Our modeling approach relies on the formalism of dynamic Bayesian networks. Bayesian networks provide a decomposition of the joint probability distribution of the nodes which can be used to calculate posterior probabilities and test specific hypotheses. Using this approach, we analyzed the necessity and sufficiency of specific features of YAP dynamics for the expression of two downstream targets, CDX2 and SOX2. Our model predicted that nuclear YAP at 16L stage is both required and sufficient for CDX2 expression, however, YAP was not a good predictor of the exact timing of expression onset. This indicates that additional modifiers are likely variable in cells that contribute to the regulation of CDX2 expression alongside YAP. A possible candidate is the Notch pathway, that has been shown to regulate Cdx2 in parallel to Hippo signaling [43,44,45].
In the case of SOX2 we find that removal of YAP from the nucleus is required for SOX2 expression. As YAP removal mainly occurs at either the 8/16 or the 16/32 cell divisions and SOX2 expression follows with some delay, we find that SOX2 in mostly activated in two waves: at the 16L and 32L cell stages. Interestingly, however, YAP removal is not sufficient for SOX2 expression, as we find significant stochasticity in whether SOX2 is induced or not in these cells. Indeed, SOX2 was shown to be prematurely activated in only a subset of cells of 8-cell stage embryos lacking TEAD4 or YAP [19]. These observations highlight that we are lacking critical regulators of SOX2 in the embryo, either an additional repressor or an activator, whose activity is highly heterogeneous among ICM cells. The timing of ICM fate establishment has been shown to have implications for the subsequent cell fate decision, when ICM cells differentiate into epiblast and primitive endoderm cells, with early specifying ICM cells displaying a bias towards the epiblast fate [46,47,48,37,49]. SOX2, in particular, may have important roles in this process, as it is an upstream regulator of Fgf4 expression, a key ligand produced by epiblast cells [50]. Therefore, revealing the sources of variability in the timing of ICM fate acquisition and, specifically, understanding the drivers of SOX2 induction is important for investigating the dynamics of the next cell fate decision.

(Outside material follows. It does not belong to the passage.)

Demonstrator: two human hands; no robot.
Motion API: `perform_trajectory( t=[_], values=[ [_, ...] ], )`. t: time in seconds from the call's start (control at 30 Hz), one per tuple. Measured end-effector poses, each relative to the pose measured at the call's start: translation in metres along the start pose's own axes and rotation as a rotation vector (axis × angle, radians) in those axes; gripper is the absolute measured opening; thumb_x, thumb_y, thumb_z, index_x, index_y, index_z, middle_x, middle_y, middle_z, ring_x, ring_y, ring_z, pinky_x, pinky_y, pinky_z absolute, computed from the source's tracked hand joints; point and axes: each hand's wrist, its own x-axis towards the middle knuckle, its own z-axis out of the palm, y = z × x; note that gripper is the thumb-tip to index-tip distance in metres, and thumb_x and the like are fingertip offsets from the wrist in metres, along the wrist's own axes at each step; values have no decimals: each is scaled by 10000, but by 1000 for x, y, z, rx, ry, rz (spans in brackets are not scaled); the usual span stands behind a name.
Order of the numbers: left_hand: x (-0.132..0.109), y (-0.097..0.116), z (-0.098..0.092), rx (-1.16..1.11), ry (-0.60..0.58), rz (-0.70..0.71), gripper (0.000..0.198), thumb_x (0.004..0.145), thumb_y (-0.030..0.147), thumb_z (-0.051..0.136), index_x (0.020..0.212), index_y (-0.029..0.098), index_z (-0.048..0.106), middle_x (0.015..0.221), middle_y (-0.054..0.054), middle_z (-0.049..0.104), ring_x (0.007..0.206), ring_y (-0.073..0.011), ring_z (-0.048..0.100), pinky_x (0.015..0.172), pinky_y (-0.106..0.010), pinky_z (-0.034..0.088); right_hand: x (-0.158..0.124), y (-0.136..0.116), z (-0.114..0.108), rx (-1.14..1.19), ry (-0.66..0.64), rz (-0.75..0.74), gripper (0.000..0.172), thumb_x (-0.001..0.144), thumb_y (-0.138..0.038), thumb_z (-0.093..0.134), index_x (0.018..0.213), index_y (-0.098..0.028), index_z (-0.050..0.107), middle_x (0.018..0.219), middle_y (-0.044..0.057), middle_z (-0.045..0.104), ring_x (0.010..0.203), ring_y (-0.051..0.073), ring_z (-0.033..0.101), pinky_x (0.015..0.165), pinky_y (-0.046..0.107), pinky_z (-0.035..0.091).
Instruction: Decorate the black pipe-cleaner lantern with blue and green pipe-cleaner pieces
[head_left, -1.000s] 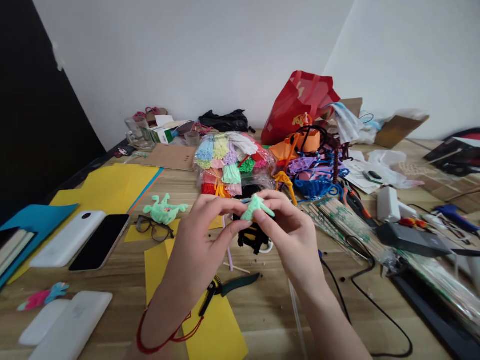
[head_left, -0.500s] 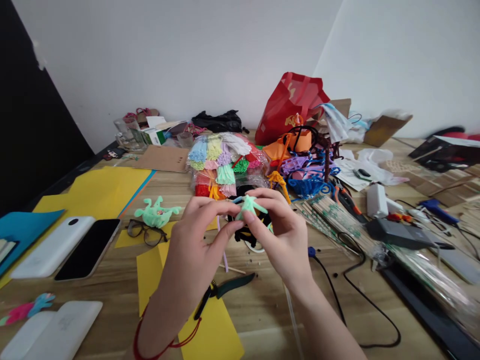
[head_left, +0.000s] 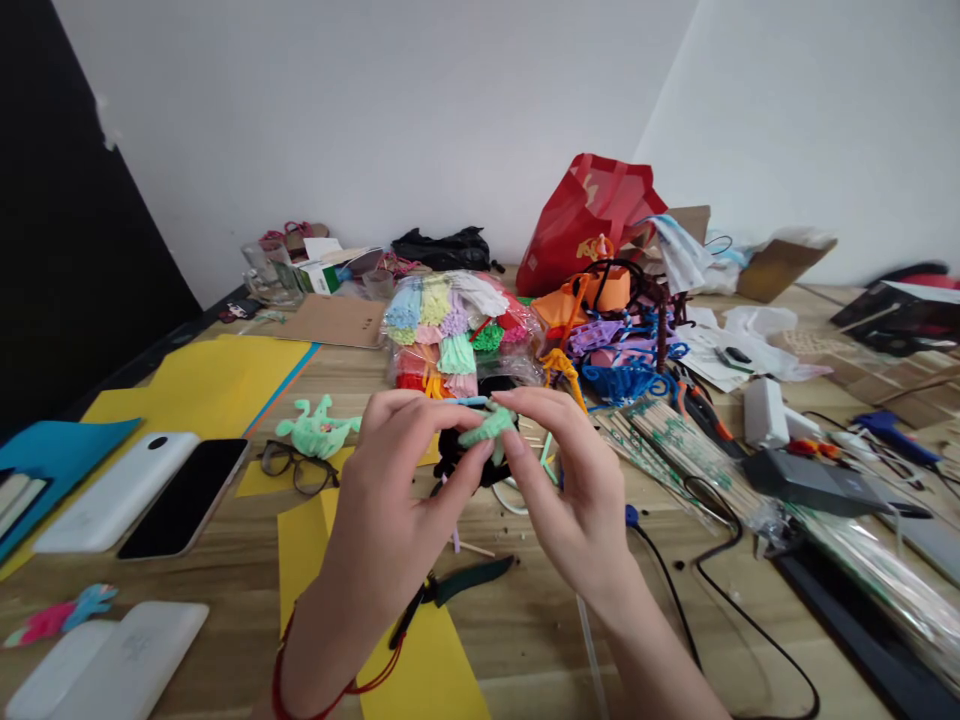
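Both my hands meet above the middle of the wooden table (head_left: 525, 620). My left hand (head_left: 397, 500) and my right hand (head_left: 570, 490) pinch a small mint-green pipe-cleaner piece (head_left: 487, 428) between their fingertips. A light blue bit sticks out at its top. Behind my fingers lies a black pipe-cleaner shape (head_left: 457, 455), partly hidden. A finished mint-green pipe-cleaner figure (head_left: 319, 428) rests on the table to the left of my left hand. Green-handled pliers (head_left: 457, 582) lie below my hands on a yellow paper sheet (head_left: 420, 660).
A bag of coloured pipe cleaners (head_left: 457, 325) sits behind my hands, a red bag (head_left: 592, 215) further back. Glasses (head_left: 292, 465), a black phone (head_left: 187, 495) and white cases (head_left: 112, 490) lie left. Bamboo sticks (head_left: 675, 450), a black cable (head_left: 720, 600) and tools crowd the right.
My hands have turned the green piece slightly and lowered it a little. The camera view shifted a bit; the things on the table have not moved.
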Motion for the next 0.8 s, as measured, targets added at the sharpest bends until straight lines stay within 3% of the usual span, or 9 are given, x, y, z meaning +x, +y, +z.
perform_trajectory(
  t=[0.23, 0.53, 0.67, 0.8],
  values=[
    [0, 5, 0, 67, 23, 160, 114, 902, 97, 662, 975, 170, 616, 897, -8, 706, 930, -158, 560, 907, -265, 474, 2, -3, -4, 181, 35, 106, 180, 972, -129, 573, 1032, -250, 693, 1070, 32, 689, 1083, 162, 641, 976, 319, 513],
    [2, 6, -4, 55, 16, 133, 126, 896, 79, 672, 969, 174, 630, 885, -1, 699, 927, -138, 568, 897, -226, 480, 0, 3, -7, 200, 20, 97, 177, 940, -133, 635, 1011, -266, 728, 1062, 37, 665, 1076, 177, 630, 967, 346, 517],
    [1, -1, -3, 47, 9, 77, 99, 905, 119, 665, 953, 201, 642, 885, 5, 687, 928, -138, 592, 874, -227, 491, 3, 8, -6, 133, 24, 81, 168, 943, -164, 639, 1031, -275, 730, 1082, 41, 669, 1096, 185, 634, 972, 354, 521],
    [2, -34, -6, 87, -53, -167, 68, 866, 167, 667, 907, 220, 659, 901, -7, 668, 870, -157, 636, 809, -265, 510, 6, 24, -5, -107, -21, 147, 340, 973, -277, 600, 1312, -263, 594, 1265, 88, 641, 1175, 219, 619, 972, 379, 538]
  ],
)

Bayesian networks can account for missing data and can be used for data fusion [33]. We have demonstrated this by integrating pairwise observations into the joint description of YAP, CDX2, and SOX2. This allowed us to reveal the frequencies and origins of double positive cells in the embryo. These cells most frequently arise from early CDX2 induction, followed by loss of nuclear YAP (likely an internalization event) and subsequent induction of SOX2. This is in agreement with previous observations of CDX2 positive inner cells resulting from internalization events [24,23], which will likely completely downregulate CDX2 and assume an ICM identity. In the future, this data fusion approach can be extended to synthesize trajectories that include other important variables, such as cell shape and polarity and cell cycle progression.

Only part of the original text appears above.